【Python】机器学习笔记05-支持向量机（Support Vector Machine）

最新推荐文章于 2024-08-03 18:21:56 发布

RM -RF /星

最新推荐文章于 2024-08-03 18:21:56 发布

阅读量520

点赞数 1

分类专栏：数据科学与人工智能文章标签：机器学习 python 数据挖掘

本文链接：https://blog.csdn.net/weixin_41429999/article/details/108047718

版权

数据科学与人工智能专栏收录该内容

11 篇文章 5 订阅

订阅专栏

本文的参考资料：《Python数据科学手册》；
本文的源代上传到了Gitee上；

本文用到的包：

%matplotlib inline
import numpy as np
import pandas as pd
import seaborn as sns
import matplotlib.pyplot as plt

from sklearn.pipeline import make_pipeline
from sklearn.metrics import classification_report, confusion_matrix
from sklearn.decomposition import PCA
from sklearn.datasets import make_blobs, make_circles, fetch_lfw_people
from sklearn.model_selection import train_test_split, GridSearchCV
from sklearn.svm import SVC

sns.set()
plt.rc('font', family='SimHei')
plt.rc('axes', unicode_minus=False)

支持向量机（Support Vector Machine）

支持向量机是一种有监督的机器学习算法，既可以用于分类任务，也可以用于回归任务；
在sklearn中，支持向量机分类由SVC类实现，支持向量机回归由SVR类实现；

SVM的边界最大化

在这里插入图片描述

以上图为例，如果我们要找一条直线将两类数据分隔开来，可以有无数种选择，而支持向量机的做法就是在在这无数种解中间选择“边界最大”的那一条，就如上图所示；

SVM的支持向量

我们用只支持向量机做一个简单的分类的例子，并画出模型的决策边界，结果如下图所示，我们会发现训练集中有一些数据点刚好落在决策边界上，这些点的位置储存在模型的support_vectors_属性中，这些点被称为支持向量，是模型进行拟合的关键；同时，这也说明了，支持向量机对远离边界的数据并不敏感；

x, y = make_blobs(
    n_samples=100,
    n_features=2,
    centers=2,
    random_state=2333,
    cluster_std=0.8,
)

plt.figure(figsize=(10, 10))
plt.scatter(x=x[:, 0], y=x[:, 1], c=y, cmap=plt.cm.get_cmap('autumn', lut=2), edgecolors='black')
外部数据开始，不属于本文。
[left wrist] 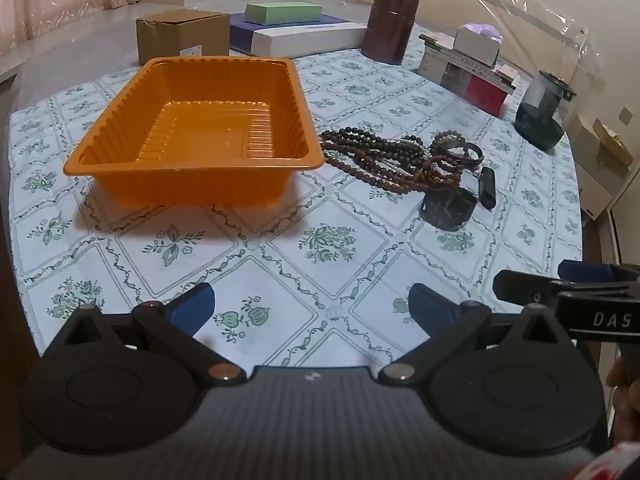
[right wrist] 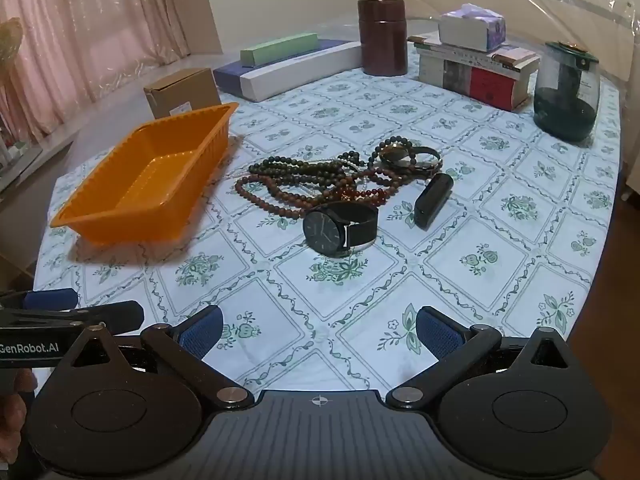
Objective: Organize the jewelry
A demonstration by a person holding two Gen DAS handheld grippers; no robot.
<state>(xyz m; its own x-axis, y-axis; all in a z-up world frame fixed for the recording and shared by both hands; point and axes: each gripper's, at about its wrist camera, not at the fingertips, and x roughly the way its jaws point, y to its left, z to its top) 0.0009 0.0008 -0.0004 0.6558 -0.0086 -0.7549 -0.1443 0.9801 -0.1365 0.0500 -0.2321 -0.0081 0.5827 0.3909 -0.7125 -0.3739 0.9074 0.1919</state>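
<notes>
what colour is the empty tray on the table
Orange tray, ribbed walls; clearest in the left wrist view.

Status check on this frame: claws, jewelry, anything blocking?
Both claws, left and right, open and empty. Beads and watch on cloth; orange tray empty. Path clear.

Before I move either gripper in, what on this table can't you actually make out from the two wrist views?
- Bead strands: tangled in both views; their number cannot be told.
- Second watch: half under the beads, right wrist view.
- Black watch: dial too dark to read, left wrist view.
- Small black case: contents not visible.
- Orange tray: near wall hides part of the floor, right wrist view.
</notes>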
model = SVC(kernel='linear', C=1e10)
model.fit(x, y)

x_fit = np.linspace(-8, 3, 200)
y_fit = np.linspace(6, 11, 200)
x_fit, y_fit = np.meshgrid(x_fit, y_fit)
xy = np.vstack((x_fit.ravel(), y_fit.ravel())).T
res = model.decision_function(xy).reshape(x_fit.shape)
plt.contour(x_fit, y_fit, res, colors='k', levels=[-1, 0, 1], linestyles=['--', '-', '--'])

plt.scatter(
    model.support_vectors_[:, 0],
    model.support_vectors_[:, 1],
    s=200, linewidths=2, edgecolors='k', facecolors='none', label='支持向量',
)
plt.legend()
plt.title('使用SVC进行分类，并画出决策边界与支持向量')

结果：

在这里插入图片描述

SVM的核函数

上面是一个线性数据的例子，但是如果我们要拟合非线性的数据的话，可以在初始化SVC类的时候，执行不同的核（kernel参数），以下是一个在非线性数据上使用SVC的例子：

x, y = make_circles(
    n_samples=100,
    noise=0.1,
    factor=0.2,
    random_state=233,
)

plt.figure(figsize=(10, 10))
plt.scatter(x=x[:, 0], y=x[:, 1], c=y, edgecolors='k', cmap=plt.cm.get_cmap('autumn', lut=2))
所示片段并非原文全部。